CHERYL PELAVIN FINE ARTS, established nearly three decades ago, has changed its name. It is now simply Pelavin Gallery, under the directorship of Todd Masters, newly aboard as co-owner. Masters, an experienced gallerist, is the founder and CEO of Black Umbrellas, his own fine art consultancy.
In its three decades under Ms. Pelavin, gallery inventory leaned toward floral motifs or diaphanous abstractions. Work was dominated by the kind of gossamer sensibility we think of, like it or not, as feminine. It is a bit soon to know for sure, but judging from the choice of Christopher Blyth for the this inaugural show, Masters brings with him a more robust—can I say masculine?—aesthetic.

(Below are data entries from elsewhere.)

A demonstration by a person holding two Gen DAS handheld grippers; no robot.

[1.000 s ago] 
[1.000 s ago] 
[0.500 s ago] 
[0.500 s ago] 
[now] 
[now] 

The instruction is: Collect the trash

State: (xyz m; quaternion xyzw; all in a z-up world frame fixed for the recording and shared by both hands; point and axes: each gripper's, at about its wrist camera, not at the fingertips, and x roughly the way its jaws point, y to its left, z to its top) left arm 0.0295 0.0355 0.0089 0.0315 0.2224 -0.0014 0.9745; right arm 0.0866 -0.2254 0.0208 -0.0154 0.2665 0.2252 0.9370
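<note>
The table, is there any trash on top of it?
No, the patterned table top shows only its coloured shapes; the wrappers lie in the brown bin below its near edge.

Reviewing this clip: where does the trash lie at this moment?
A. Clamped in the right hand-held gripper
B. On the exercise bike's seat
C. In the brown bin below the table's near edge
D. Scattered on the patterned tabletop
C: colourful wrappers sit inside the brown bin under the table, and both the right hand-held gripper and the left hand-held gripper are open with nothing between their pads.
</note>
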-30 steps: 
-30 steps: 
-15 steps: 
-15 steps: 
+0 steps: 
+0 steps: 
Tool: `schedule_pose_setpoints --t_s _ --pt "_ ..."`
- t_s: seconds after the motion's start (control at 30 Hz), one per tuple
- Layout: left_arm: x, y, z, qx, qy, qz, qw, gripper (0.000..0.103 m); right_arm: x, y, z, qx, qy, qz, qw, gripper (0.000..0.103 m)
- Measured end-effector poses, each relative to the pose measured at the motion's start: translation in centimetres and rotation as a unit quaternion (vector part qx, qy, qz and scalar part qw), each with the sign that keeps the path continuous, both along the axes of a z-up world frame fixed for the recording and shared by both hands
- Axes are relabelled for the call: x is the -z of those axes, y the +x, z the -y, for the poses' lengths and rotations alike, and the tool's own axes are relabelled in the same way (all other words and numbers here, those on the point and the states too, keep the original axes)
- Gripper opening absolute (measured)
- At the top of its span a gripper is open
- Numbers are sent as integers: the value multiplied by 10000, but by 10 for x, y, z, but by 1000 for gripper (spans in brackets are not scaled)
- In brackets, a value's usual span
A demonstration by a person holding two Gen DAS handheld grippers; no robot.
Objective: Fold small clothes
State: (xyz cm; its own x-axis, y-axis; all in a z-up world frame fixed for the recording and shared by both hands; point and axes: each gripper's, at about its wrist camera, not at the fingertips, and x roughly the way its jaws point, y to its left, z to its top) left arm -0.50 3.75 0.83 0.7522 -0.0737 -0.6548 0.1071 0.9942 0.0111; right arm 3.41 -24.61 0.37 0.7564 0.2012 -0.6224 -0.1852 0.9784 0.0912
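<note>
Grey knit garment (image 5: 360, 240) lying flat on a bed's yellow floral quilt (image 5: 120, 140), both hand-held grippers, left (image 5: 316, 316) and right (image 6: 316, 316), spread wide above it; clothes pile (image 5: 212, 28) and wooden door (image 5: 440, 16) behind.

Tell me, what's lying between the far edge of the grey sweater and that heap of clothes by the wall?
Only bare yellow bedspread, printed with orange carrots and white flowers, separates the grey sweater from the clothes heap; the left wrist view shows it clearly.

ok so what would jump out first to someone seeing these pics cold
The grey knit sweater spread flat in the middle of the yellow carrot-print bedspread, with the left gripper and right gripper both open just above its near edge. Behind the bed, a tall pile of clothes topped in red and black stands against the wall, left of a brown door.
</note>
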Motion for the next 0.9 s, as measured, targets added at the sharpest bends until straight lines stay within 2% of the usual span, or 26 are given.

There is real heft to Blyth’s images. The show’s title, “The Build Up,” refers to his working methods, building up his images by a process of accretion, like a coral reef. One layer of color follows another, surface texture deepening on motifs that extend horizontally across the support. Like the muscular collages of John Walker, Blyth’s encaustic and mixed media pieces read as landscapes, but ones freed from all scenic clichés. Topography gives way to suggestions of geological strata. The viewer greets what seems a dappled, translucent crosscut of sedimentary rock, deep-laid and formed from the accumulation of layered deposits.
Blyth’s procedures are perfectly pitched to his motifs and the sense of time that they evoke. And his surfaces are beautiful. Each one of these painting has the flavor of one of those old hand colored geological maps made in the early decades of the nineteenth century. They create the illusion of layers of sediment formed by weathering, the breakdown of rocks, organic decay, or by chemical reactions in underground water. A rugged beauty asserts itself at close range. Viewed at a bit more distance, textural irregularities subside and Blyth’s delicacy of coloration asserts itself. “Elements” (2009), “New York (2008) and “Luminous Region” (2008) are incontestably lovely.
His titles are saturated with signals of mutability: “Ancestors,” “Recollection,” “It was the 80’s,” “Passing Time.” The words state plainly a sensitivity to the temporal that is implicit in his motifs.
This is Blyth’s first solo show in the city. He makes the rooky mistake of exhibiting too much. The accompanying handful of monochrome blot-and-shmear pieces on vellum look like art school boilerplate. An artist’s “process” is small beer outside the studio. What matters is Blyth’s achievement. His striated simulacra of landscape make a compelling debut. That is quite enough.
©2010 Maureen Mullarkey
This review appeared first in CityArts, June 8, 2010.